> **GOAL OF THE EXERCISE**
Look through the records below for the line with "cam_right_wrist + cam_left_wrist" and the line with "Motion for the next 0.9", then return those lines and all lines between, exactly.

> **RECORDS FOR THE TASK**
[Start of section]

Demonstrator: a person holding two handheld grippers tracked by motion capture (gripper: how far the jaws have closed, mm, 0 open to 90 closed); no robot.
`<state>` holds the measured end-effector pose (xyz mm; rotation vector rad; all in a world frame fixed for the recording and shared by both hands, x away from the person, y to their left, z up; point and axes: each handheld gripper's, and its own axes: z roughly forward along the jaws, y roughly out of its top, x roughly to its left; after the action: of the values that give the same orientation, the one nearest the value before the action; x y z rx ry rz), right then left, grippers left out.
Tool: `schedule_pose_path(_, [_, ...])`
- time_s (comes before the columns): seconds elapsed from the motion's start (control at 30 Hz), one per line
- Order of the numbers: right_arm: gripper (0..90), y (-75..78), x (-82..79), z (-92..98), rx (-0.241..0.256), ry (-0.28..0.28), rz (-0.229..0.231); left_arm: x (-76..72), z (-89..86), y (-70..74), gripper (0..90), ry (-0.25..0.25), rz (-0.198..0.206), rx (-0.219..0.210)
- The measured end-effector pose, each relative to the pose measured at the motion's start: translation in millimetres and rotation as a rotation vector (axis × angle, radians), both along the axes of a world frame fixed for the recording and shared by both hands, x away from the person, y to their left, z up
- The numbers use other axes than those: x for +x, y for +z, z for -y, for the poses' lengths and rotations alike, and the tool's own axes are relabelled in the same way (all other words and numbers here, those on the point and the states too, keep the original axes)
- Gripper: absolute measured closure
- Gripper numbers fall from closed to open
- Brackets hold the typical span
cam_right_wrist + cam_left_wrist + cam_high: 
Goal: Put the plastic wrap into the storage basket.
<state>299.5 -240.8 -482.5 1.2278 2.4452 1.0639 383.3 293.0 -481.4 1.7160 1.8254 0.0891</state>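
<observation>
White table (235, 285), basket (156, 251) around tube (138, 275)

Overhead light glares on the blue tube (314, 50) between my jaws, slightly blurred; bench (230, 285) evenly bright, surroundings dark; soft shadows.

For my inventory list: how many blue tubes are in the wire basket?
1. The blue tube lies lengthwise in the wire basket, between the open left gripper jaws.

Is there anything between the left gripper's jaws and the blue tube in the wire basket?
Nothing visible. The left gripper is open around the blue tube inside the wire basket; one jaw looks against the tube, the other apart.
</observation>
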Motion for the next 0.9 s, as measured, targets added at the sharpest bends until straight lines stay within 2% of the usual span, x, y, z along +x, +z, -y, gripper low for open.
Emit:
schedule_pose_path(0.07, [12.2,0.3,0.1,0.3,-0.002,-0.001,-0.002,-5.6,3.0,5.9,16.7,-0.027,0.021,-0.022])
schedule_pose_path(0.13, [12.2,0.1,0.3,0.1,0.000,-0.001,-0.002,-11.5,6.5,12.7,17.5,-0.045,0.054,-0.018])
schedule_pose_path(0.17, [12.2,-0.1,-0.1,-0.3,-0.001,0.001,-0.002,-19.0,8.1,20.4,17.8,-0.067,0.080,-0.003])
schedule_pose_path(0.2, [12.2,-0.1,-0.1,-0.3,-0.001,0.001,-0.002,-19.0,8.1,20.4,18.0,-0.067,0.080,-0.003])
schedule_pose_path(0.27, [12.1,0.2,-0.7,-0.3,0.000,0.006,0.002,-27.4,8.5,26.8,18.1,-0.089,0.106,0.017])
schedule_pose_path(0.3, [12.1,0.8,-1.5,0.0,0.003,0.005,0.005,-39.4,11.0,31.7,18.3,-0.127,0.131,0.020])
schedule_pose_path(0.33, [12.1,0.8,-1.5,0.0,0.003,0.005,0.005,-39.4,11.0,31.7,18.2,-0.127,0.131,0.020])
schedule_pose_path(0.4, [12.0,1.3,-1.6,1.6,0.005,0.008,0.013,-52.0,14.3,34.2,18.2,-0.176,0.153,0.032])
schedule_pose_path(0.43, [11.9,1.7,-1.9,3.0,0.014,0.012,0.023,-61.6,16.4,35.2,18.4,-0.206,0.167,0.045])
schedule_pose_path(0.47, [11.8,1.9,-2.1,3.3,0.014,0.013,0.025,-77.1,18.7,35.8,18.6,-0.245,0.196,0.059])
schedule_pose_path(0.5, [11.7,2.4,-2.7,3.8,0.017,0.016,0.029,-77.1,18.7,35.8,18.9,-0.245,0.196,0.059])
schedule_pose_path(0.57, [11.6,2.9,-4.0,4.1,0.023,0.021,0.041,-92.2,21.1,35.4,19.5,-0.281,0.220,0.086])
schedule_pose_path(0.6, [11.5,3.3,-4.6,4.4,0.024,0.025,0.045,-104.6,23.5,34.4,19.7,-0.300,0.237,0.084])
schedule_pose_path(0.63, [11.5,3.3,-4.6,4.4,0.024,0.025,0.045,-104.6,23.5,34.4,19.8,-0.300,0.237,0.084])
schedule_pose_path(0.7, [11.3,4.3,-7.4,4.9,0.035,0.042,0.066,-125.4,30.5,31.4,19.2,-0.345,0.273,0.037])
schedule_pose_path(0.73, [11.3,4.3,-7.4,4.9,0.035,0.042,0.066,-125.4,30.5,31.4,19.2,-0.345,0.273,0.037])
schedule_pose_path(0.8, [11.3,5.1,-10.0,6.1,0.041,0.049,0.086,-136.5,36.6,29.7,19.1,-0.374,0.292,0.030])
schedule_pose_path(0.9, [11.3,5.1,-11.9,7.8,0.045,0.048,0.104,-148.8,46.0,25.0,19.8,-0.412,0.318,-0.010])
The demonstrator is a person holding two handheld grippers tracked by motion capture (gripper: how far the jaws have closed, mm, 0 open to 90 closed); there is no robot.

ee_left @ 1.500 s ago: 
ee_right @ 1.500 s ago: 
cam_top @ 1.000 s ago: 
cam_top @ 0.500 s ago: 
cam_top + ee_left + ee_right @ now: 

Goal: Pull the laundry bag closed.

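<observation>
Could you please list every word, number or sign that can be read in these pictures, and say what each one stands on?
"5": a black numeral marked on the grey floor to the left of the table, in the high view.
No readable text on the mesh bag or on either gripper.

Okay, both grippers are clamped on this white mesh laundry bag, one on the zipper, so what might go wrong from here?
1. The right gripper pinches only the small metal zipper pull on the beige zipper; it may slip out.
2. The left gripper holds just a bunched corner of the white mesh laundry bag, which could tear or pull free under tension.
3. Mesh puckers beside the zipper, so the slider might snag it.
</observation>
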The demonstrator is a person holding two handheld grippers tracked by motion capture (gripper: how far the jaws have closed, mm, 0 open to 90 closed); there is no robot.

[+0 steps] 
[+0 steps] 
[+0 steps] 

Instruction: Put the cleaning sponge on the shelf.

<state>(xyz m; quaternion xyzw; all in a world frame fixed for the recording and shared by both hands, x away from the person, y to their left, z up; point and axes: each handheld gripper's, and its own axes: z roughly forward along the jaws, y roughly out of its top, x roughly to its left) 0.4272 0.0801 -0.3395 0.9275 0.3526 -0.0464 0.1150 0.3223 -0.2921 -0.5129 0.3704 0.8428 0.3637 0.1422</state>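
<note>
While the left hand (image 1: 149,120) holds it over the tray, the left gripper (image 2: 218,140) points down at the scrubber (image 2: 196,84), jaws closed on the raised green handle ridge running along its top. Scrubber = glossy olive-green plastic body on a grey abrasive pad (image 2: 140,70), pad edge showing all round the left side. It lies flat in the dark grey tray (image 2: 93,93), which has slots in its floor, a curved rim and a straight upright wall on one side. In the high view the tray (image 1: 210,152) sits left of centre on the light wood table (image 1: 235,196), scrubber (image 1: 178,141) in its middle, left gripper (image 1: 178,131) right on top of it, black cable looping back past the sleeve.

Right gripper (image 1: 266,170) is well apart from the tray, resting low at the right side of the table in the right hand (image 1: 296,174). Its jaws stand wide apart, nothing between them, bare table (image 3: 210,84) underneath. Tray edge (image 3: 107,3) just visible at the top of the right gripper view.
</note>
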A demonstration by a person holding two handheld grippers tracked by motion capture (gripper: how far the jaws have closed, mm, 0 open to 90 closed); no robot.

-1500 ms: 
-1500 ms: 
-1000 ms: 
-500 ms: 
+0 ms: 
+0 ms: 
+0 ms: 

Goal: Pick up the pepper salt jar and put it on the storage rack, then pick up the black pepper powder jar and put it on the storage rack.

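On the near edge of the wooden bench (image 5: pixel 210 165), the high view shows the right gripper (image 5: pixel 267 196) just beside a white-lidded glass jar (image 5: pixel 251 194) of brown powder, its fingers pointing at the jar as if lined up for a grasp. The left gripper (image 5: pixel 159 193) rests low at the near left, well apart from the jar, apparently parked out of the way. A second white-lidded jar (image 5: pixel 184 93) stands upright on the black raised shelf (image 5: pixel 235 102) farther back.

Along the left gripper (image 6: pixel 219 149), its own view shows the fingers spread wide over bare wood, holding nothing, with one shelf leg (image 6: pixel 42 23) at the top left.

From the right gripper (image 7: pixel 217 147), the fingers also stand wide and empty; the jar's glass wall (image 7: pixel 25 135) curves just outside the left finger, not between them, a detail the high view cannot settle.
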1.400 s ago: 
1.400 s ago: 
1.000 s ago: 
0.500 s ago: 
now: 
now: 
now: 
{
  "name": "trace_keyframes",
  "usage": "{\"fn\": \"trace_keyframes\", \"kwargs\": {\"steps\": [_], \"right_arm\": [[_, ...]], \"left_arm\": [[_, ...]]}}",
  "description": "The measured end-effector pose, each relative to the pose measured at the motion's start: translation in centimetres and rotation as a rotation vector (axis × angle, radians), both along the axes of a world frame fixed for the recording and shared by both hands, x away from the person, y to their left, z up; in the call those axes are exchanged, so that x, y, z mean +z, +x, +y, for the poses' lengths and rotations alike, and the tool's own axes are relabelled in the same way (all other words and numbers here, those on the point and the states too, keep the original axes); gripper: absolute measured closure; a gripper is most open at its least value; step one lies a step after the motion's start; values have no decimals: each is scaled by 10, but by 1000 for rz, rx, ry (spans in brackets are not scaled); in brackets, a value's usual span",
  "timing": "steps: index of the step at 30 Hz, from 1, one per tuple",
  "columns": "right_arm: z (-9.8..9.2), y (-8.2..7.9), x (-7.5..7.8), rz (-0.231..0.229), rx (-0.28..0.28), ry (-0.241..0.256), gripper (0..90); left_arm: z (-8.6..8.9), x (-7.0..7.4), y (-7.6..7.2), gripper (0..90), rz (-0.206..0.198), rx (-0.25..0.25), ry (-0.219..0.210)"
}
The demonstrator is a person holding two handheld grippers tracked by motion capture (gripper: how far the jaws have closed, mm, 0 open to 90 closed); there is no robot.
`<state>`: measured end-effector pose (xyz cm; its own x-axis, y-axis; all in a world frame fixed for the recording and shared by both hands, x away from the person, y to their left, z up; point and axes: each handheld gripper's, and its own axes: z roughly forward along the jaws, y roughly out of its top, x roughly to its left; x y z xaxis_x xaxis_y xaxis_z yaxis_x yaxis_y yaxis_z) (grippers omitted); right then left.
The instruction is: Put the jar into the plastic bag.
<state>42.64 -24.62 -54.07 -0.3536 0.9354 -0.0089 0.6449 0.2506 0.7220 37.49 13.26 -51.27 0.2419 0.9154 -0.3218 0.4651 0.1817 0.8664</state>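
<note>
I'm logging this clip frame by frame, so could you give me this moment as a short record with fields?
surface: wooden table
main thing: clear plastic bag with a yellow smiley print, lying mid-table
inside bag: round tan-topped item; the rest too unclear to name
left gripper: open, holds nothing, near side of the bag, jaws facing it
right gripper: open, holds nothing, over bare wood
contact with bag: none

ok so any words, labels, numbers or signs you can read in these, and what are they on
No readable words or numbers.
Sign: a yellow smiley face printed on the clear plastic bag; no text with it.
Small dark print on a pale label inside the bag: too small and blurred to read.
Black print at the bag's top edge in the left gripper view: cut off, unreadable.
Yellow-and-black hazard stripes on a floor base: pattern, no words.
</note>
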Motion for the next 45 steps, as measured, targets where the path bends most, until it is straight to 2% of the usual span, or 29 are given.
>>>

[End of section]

> **ANSWER SECTION**
cam_right_wrist + cam_left_wrist + cam_high: 
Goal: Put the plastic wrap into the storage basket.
<state>299.5 -240.8 -482.5 1.2278 2.4452 1.0639 383.3 293.0 -481.4 1.7160 1.8254 0.0891</state>
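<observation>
White table (235, 285), basket (156, 251) around tube (138, 275)

Overhead light glares on the blue tube (314, 50) between my jaws, slightly blurred; bench (230, 285) evenly bright, surroundings dark; soft shadows.

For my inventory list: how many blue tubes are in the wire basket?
1. The blue tube lies lengthwise in the wire basket, between the open left gripper jaws.

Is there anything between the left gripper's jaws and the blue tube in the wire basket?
Nothing visible. The left gripper is open around the blue tube inside the wire basket; one jaw looks against the tube, the other apart.
</observation>
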Motion for the next 0.9 s, as measured, targets added at the sharpest bends until straight lines stay within 2% of the usual span, x, y, z along +x, +z, -y, gripper low for open.

The answer given is complete.